In this preclinical study we propose a protocol for rapid 3D imaging and fully automated segmentation to create a standardized healthy ACL image database. The segmentation problem of the ACL is particularly challenging due to its poor contrast. Our protocol demonstrated promising fully-automated segmentation of the ACL. Thus, allowing us to have a 3D computational model of the ACL. Ongoing experimentation explores dynamic imaging of the ACL in motions of flexion-extension. Such work will improve understanding of in vivo knee mechanics with potential to inform treatment of different injuries related to the ACL.

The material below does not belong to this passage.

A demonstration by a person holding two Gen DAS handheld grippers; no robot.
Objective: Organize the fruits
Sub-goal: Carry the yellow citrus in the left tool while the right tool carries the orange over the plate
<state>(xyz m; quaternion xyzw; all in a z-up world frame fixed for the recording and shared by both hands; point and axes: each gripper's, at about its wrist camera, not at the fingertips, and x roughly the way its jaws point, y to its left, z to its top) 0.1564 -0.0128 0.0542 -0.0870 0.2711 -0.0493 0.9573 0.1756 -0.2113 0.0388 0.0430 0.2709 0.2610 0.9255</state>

(1) We scanned 14 volunteers in a 1.5T Phillips scanner: T2-weighted; Isotropic resolution of 0.7mm; FOV of 156x156x22mm; 3D TSE Cartesian; Total time of 4:40s.
(2) We manually segmented out the tibia and femur. Afterwards, using Horos software, we manually segmented the ACL axial to the FOV. For fully automated (FA) segmentation, we used an Atlas based sparse reconstruction classifier2,3,6,7 trained with manual segmentations.
(3) To test the utility of the segmented data, we measured the length, medial area, and volume of each ACL (these were chosen for simplicity). Using DICE spatial correlation and Cohen’s kappa coefficient, we compared the manual and automated volumes.
(4) With our measurements, we created the database.
The study includes 13 knees in flexion and 12 knees in extension. We omitted one knee (flexion and extension) because of an acquisition problem and one knee in extension because its ACL was too fatty and was an outlier in our database.
Table 1 shows the results obtained by the FA segmentation for the chosen measures. It, shows a good correlation against manual segmentation, which was considered the ground truth (GT). Figure 2 shows the segmentation of a single slice in the sagittal plane. The average computation time for each segmentation was 23 minutes in a standard laptop.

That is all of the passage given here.